Quis ficar sozinho.
Os putos de bata branca perceberam, ninguém me ligou nenhuma.
Subi, máquina trémula, filmando os passos com solas ecoando tropel de há muitos anos atrás.
Entrei na sala e chorei, mesmo antes de me ter sentado lá ao fundo.
A sala ajudou, vazia que estava.
Fui sentando um a um, nomes com rosto, outros sem.
Sentei o Édio atrás de mim, como sempre fica um Édio que escolhe a mesma turma de um Dinis.

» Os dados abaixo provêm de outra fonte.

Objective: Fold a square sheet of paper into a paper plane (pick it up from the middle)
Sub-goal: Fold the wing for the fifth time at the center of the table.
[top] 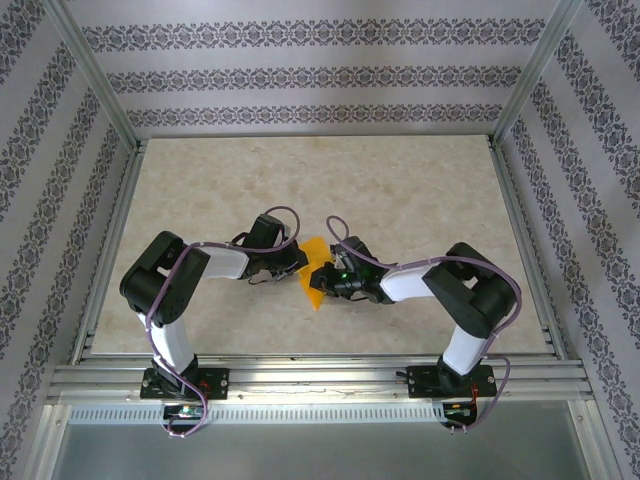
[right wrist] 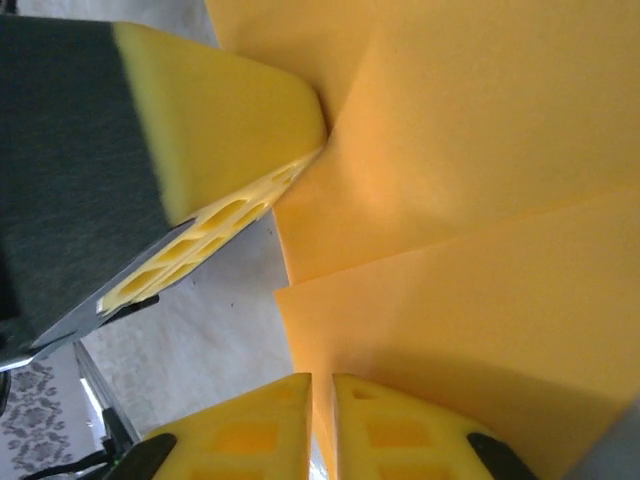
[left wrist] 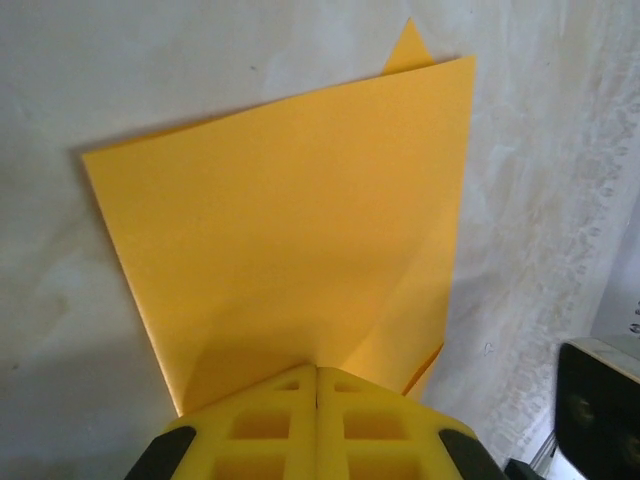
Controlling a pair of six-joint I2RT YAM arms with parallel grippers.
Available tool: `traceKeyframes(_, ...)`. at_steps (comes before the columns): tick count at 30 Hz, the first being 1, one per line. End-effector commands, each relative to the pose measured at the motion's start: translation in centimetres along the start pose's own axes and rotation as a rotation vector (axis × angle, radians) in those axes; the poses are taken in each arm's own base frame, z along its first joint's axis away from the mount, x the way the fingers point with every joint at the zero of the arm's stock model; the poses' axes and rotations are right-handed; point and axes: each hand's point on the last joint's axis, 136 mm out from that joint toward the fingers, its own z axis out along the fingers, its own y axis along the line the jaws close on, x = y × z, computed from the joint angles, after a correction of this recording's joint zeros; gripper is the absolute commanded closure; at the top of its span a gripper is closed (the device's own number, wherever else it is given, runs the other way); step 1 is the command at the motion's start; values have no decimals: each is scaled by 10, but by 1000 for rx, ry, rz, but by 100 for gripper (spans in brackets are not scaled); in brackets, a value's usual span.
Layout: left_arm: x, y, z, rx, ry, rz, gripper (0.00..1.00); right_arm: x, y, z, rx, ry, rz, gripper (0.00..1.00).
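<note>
Marbled tabletop (top: 400, 190) — creased orange paper (top: 314, 290)

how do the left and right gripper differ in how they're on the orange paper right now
The left gripper has its fingers pressed together, pinching the square sheet of paper; the right gripper shows a thin gap between its fingers, the paper's edge in it. The left gripper reaches in from the left, the right gripper from the right. Both have yellow fingers.
</note>
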Motion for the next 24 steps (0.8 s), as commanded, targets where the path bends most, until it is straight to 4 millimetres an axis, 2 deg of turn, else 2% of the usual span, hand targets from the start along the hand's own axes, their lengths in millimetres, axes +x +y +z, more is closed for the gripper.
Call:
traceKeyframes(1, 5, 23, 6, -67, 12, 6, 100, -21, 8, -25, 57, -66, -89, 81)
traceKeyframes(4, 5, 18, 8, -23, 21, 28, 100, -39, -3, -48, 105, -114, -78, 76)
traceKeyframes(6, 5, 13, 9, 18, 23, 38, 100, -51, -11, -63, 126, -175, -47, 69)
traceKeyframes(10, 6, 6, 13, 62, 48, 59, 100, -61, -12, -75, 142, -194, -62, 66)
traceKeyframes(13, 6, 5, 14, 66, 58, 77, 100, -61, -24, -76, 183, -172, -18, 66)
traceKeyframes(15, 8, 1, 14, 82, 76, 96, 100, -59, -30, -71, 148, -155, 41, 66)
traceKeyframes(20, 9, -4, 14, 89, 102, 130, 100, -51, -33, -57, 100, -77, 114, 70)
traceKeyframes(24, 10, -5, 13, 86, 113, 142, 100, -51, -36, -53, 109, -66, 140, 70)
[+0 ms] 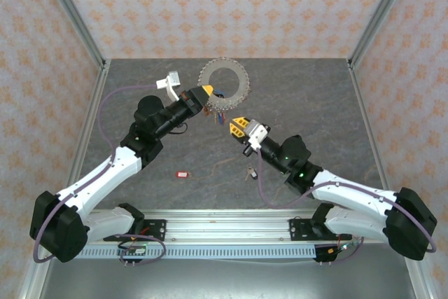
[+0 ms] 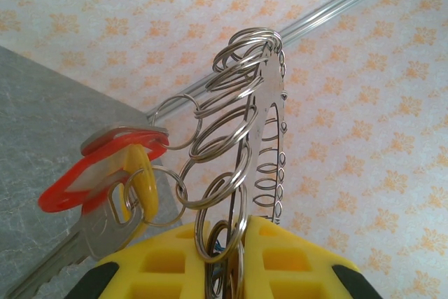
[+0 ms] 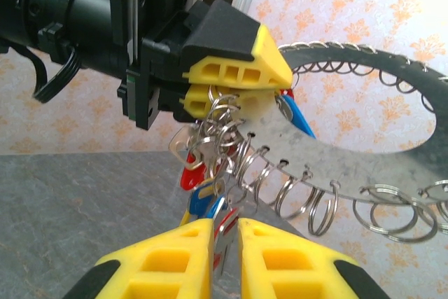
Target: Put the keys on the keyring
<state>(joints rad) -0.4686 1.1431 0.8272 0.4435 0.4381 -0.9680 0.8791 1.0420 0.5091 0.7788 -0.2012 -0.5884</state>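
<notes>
**Top external view**
- Keyring [image 1: 222, 78]: flat metal disc rimmed with split rings, upper centre of frame, near the far edge of the table [image 1: 315, 138]. Bare tabletop lies to either side of it.
- Left gripper [image 1: 208, 94]: clamped shut on the keyring's lower-left rim.
- Hanging bunch [image 1: 219, 111]: rings and tagged keys dangling just below that grip.
- Right gripper [image 1: 237, 125]: centre of frame, just lower right of the hanging bunch, tips pointing up-left.
- Red-tagged key [image 1: 183, 174]: flat on the table, lower centre-left, well apart from both arms.
- Dark-tagged key [image 1: 250, 171]: lower centre, just left of the right arm.
- Open room: broad bare table at mid-left and mid-right, bounded by the metal frame posts [image 1: 364, 33].

**Left wrist view**
- Left gripper [image 2: 231, 243]: yellow fingers at the bottom edge, closed on the keyring [image 2: 269, 103], which is seen edge-on and rises to upper centre. Split rings fan out to its left.
- Red tag [image 2: 84, 176], yellow tag [image 2: 143, 183] and silver key [image 2: 70, 257]: hanging at lower left.

**Right wrist view**
- Left gripper [image 3: 238, 82]: upper left to centre, pinching the rim of the keyring [image 3: 364, 59]. The disc runs off to the right edge.
- Hanging bunch [image 3: 210, 152]: centre, with red and blue tags.
- Right gripper [image 3: 225, 229]: bottom centre, fingers nearly together with a silvery piece of the bunch in the slit. I cannot tell whether it is pinched
</notes>
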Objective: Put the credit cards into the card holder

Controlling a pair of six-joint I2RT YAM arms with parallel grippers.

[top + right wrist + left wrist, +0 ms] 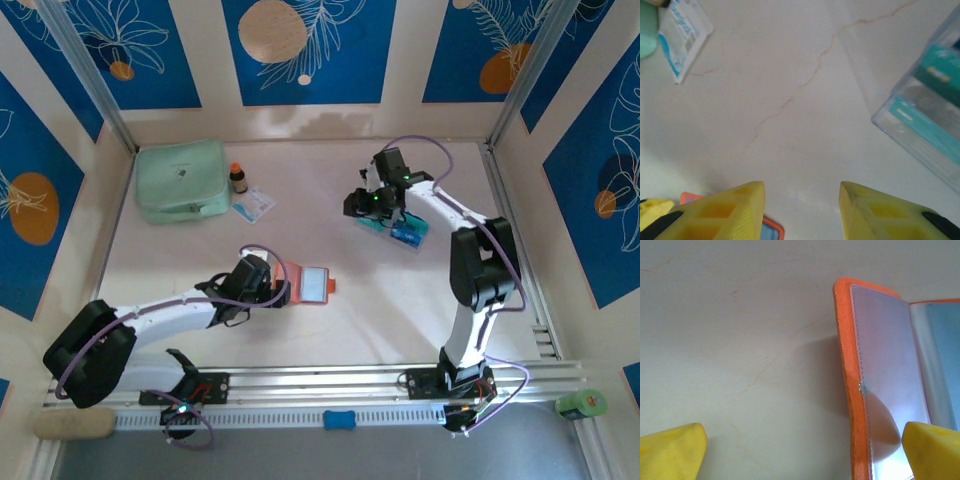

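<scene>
The card holder (312,284) lies open on the table, orange-red outside with pale clear pockets (885,375). My left gripper (274,286) sits at its left edge, open wide (802,455). One yellow fingertip (932,450) hovers over the inner pocket and the other rests off to the left on bare table. The credit cards (404,233), teal and blue, sit in a clear plastic case (920,125). My right gripper (358,205) hangs just left of that case, open (801,210) with nothing between its fingers. A corner of the card holder (774,231) peeks out below.
A mint-green zip pouch (181,180) lies at the back left, with a small brown bottle (238,178) and a white-and-blue flat packet (253,205) (684,35) beside it. Metal frame posts and walls border the table.
</scene>
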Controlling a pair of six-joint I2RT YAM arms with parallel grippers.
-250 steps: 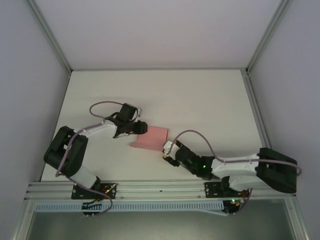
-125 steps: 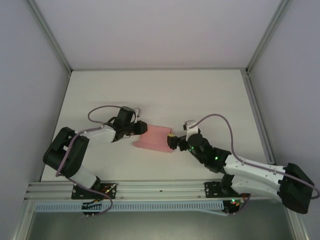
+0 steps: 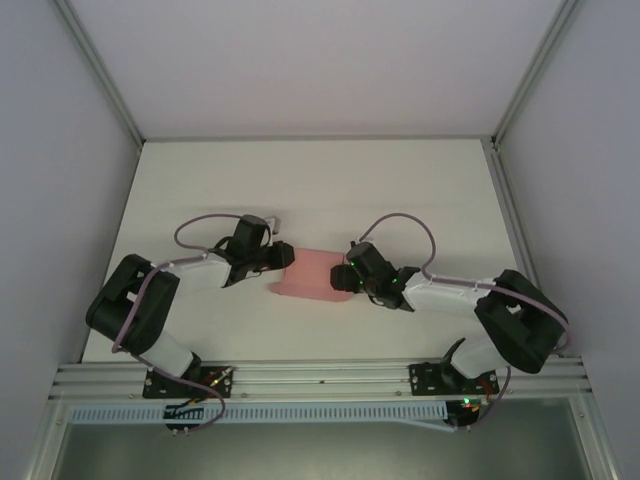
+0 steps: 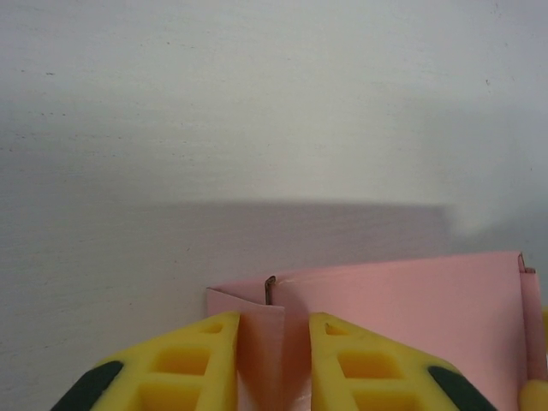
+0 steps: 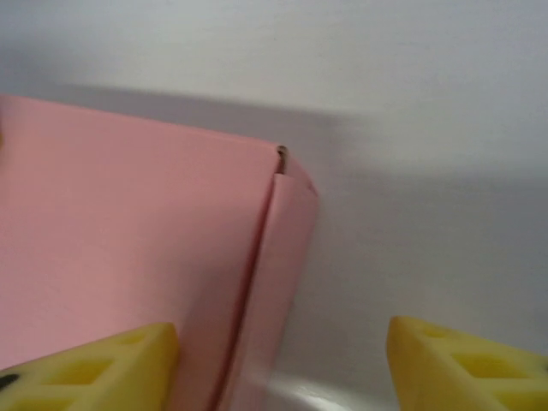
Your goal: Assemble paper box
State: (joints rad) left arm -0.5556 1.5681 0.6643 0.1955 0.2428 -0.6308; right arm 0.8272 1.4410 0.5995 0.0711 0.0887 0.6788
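Note:
The pink paper box [image 3: 314,276] lies in the middle of the white table, between my two grippers. My left gripper [image 3: 286,259] is at the box's left end. In the left wrist view its yellow fingers [image 4: 193,364] are closed on a folded end flap of the paper box [image 4: 402,295], which fills most of the narrow gap between them. My right gripper [image 3: 346,276] is at the box's right end. Its jaws [image 5: 282,368] stand wide apart, straddling the folded right edge of the paper box [image 5: 128,240] without pinching it.
The white table [image 3: 400,190] stretches beyond the box to the back and both sides. Grey enclosure walls and aluminium posts [image 3: 100,75] border it. A metal rail [image 3: 320,375] runs along the near edge by the arm bases.
My right arm has swung from the near right up to the box's right end. The left gripper has shifted slightly while keeping the left end, and the box now looks lower and narrower.

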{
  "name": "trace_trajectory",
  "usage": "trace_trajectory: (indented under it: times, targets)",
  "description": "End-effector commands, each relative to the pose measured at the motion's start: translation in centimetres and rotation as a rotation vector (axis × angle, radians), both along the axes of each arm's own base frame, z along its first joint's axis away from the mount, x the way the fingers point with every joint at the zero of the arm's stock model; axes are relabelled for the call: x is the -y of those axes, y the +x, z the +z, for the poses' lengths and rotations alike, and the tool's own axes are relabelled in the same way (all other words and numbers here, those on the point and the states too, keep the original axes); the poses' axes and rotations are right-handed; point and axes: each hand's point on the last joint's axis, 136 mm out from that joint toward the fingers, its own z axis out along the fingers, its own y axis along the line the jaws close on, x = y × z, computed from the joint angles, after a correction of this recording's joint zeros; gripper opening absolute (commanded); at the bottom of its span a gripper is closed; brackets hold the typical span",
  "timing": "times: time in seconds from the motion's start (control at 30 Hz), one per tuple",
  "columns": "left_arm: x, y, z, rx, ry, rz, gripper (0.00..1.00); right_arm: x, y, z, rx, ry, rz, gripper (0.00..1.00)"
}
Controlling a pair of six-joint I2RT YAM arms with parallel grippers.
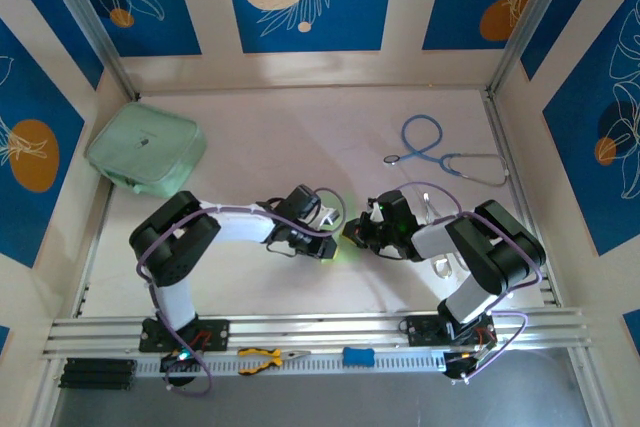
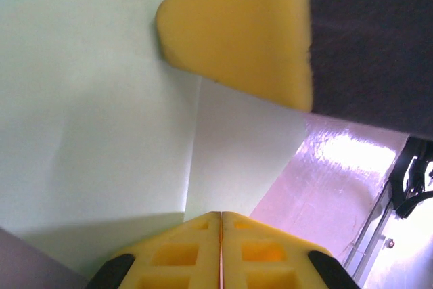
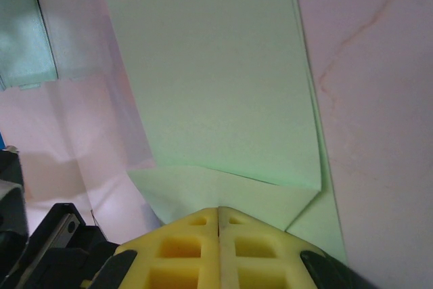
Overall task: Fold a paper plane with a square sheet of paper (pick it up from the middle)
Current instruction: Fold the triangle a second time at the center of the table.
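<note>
The square sheet of paper is light green and creased, and lies mid-table mostly hidden under both grippers. In the left wrist view the paper spreads left, and a crease runs straight into the seam of my left gripper, which is shut on it. The right gripper's yellow fingertip touches the sheet from above. In the right wrist view the folded paper lies flat with an overlapping flap. My right gripper is shut with its tips resting on that flap. From above, the left gripper and right gripper nearly meet.
A thick mint-green zip pouch sits at the back left. A blue stethoscope lies at the back right. Yellow-handled pliers and a small blue tool rest on the front rail by the arm bases.
</note>
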Motion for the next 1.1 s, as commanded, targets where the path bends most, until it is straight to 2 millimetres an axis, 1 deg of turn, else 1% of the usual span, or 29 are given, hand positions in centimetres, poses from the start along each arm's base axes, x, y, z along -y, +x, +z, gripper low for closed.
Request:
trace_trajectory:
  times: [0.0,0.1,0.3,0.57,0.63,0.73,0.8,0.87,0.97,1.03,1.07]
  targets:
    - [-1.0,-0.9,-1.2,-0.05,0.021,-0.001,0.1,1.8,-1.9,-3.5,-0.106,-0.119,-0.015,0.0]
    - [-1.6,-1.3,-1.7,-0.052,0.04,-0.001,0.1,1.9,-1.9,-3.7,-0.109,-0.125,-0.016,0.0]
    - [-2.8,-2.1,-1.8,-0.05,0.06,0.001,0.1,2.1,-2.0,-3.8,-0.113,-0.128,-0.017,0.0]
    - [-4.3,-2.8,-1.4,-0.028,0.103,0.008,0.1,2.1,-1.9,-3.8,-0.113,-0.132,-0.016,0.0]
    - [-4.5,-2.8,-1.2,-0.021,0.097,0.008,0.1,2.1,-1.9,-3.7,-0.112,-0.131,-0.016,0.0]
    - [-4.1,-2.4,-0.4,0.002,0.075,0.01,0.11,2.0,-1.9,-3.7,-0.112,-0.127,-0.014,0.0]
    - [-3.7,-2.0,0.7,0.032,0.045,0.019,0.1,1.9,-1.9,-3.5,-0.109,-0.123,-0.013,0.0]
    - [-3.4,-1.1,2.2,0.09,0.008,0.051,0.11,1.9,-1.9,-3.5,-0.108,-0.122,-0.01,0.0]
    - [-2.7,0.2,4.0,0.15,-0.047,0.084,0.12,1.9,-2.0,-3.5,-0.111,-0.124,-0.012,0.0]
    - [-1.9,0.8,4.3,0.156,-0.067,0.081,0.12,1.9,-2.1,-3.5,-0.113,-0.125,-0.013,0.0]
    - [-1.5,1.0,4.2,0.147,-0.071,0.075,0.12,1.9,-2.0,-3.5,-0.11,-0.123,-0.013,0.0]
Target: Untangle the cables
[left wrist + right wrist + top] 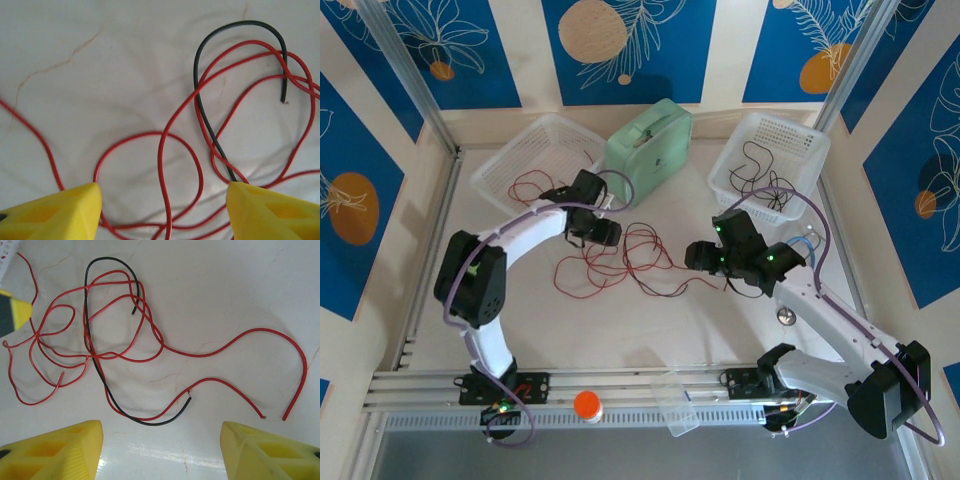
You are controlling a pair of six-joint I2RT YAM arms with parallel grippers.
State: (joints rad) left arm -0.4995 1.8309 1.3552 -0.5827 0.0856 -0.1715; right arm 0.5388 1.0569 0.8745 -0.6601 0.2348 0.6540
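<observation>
Tangled cables (pixel 95 356) are lying on the bench (pixel 620 335); left fingers (pixel 60 215) and right fingers (pixel 55 450) are hovering wide apart over them, gripping nothing; a green case (pixel 648 143) and two baskets (pixel 785 135) are standing behind

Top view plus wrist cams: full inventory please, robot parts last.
red cables: several, red, tangled at table centre
black cable: 1, black, in the same tangle
left basket: 1, white, back left
right basket: 1, white, back right
basket red cable: at least 1, red, in left basket
basket dark cables: count unclear, dark, in right basket
case: 1, mint green, back centre
cap: 1, orange, near rail
cup: 1, clear, near rail
disc: 1, metal, beside right arm
left arm: 1, white and black, left side
right arm: 1, white and black, right side
left tool: 1, yellow, open, over tangle
right tool: 1, yellow, open, beside tangle
</observation>
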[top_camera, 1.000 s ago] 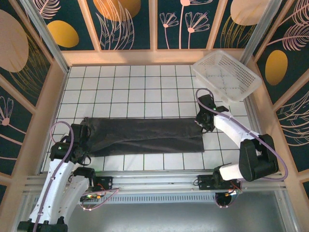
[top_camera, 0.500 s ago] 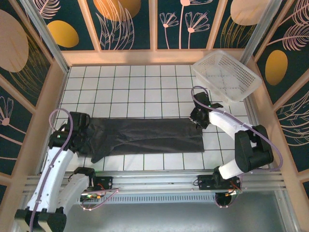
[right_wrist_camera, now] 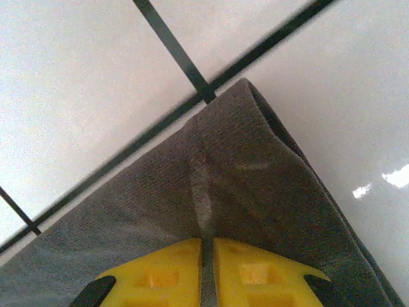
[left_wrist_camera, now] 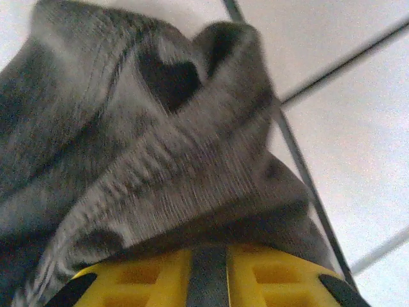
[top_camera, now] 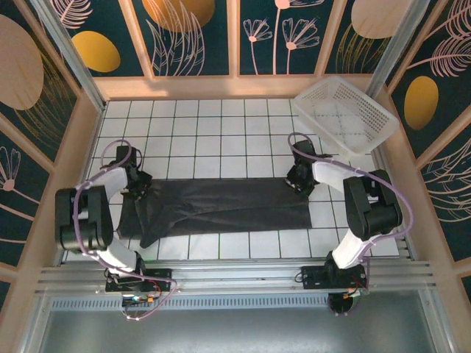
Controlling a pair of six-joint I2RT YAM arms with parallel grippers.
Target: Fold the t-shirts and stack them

Desta vez a Dra. Aline não me mandou para a rua, falta de material para não deitar as boas notas borda fora.
Eu sei que os poemas que me apanhou dedicados ao puto que trazia na barriga e fez questão de nos dizer de produção independente, sei que não tinham lá grande graça, mas não persisti e não fui para poeta.
A Dra. Aline tinha aura, já lhe trauteáramos o nome antes dela chegar cara-pálida do puto, acompanhando Christophe.
J'avais dessiné sur le sable / Son doux visage qui me souriait / Puis il a plu sur cette plage / Dans cet orage, elle a disparu / Et j'ai crié, crié, Aline,
Sentei o Amaro da Luz, colega até findar a faculdade, e o Luís*, colega até findar a faculdade e por três anos colega de quarto, em Coimbra, na Emilinha, no prédio do Pigalle, no Lucas.
Sentei a Nô, sempre endiabrada.
Sentei a Virgínia* e a Paula, espreitei pela janela mas não vi o Reitor que mandou chamar o meu pai por partida que fiz às duas, eu julgava que era brincadeira inocente mas era grave.
Não me recordo do castigo, se houve.
Não encontrei as canetas de feltro para pintalgar umas folhas com os desenhos psicadélicos tão ao gosto do “Construssons”.
Sentei a Regina ao meu lado na fila na frente da aula de desenho e zanguei-me com o ensaio de humor falhado do prof. de Desenho. Inacabado:
“Imaginemos que o Dinis era o boi e a Regina era a vaca”.
“E o sotôr era o burro…!”. Tinha mesmo que acabar ali, e eu na rua.
Também havia um padre e uma prof. de Matemática que me deu explicações nas férias de Março do 5.º ano, aulas de príncipe, preparando-me para outras explicações em turba-multa, no Compão. Se não passasse a Matemática não dispensava dos exames, e lá dispensei.
Não me lembro de vintes nas pautas, nem dezanoves, se calhar dezoitos. Mas que fossem dezassetes e valiam tanto como os catorzes, porque era com 14 que dispensávamos dos exames, dispensar era o máximo e só isso interessava.
O Gilberto e o João Acúrcio chegaram atrasados, mas deixei-os entrar. Ao Valdez também.
Junto ao quadro negro vi a professora do boca-de-sapo que um aluno qualquer roubou por umas horas para ir à inauguração da fábrica da Coca-Cola, lá junto às salinas que eram junto ao meu bairro e que nos salgavam de dor berrante as feridas quando caíamos a jogar futebol.
O nome já não tenho comigo, mas sei que era uma Senhora, que nos desabafou a sua tristeza porque não era preciso roubar o carro, se ele lho tivesse pedido, ela emprestava-lho sem hesitar.
Sentei a Carmo, depois a Mila, que mesmo sendo muito bonita e da Restinga, me escolheu para seu par no Baile de Finalistas.
Também já não tenho comigo o nome do puto traquina que pôs o Lobito em polvorosa com partida que pregou em programa de concursos do Jorge Perestrelo* no Rádio Clube do Lobito.
Acho que o encontrei há anos em Arganil, quando acompanhava uma acção de campanha de Pedro Santana Lopes.
Ele ligava para casa das pessoas, fazia uma pergunta simples para todos ganharem geladeiras e mais prémios bons. Quando o Jorge viu fila imensa de “ouvintes” à porta do Rádio Clube, veio ao microfone enviar mensagem cifrada, que só descodificámos quando o puto apareceu de cabeça rapada no LALA. Castigo do pai, mas ele jurava que havia de continuar a mangar com a malta.
Invejei-o e ao longo da vida prestei-lhe algumas homenagens, imitando-o.
Ouvi as V5 frenéticas, vi o carrinho dos sorvetes lá fora e umas Mini-Hondas a mandar banga.
Pai, prometeste-me uma se eu dispensasse no 5.º e não ma deste. Mas eu gosto na mesma muito de ti.
*in memoriam
Lobito, 15 de Outubro de 2013, 38 anos depois.
Dinis Manuel Alves frequentou o LALA entre 1971 e 1975 (3.º ao 7.º ano).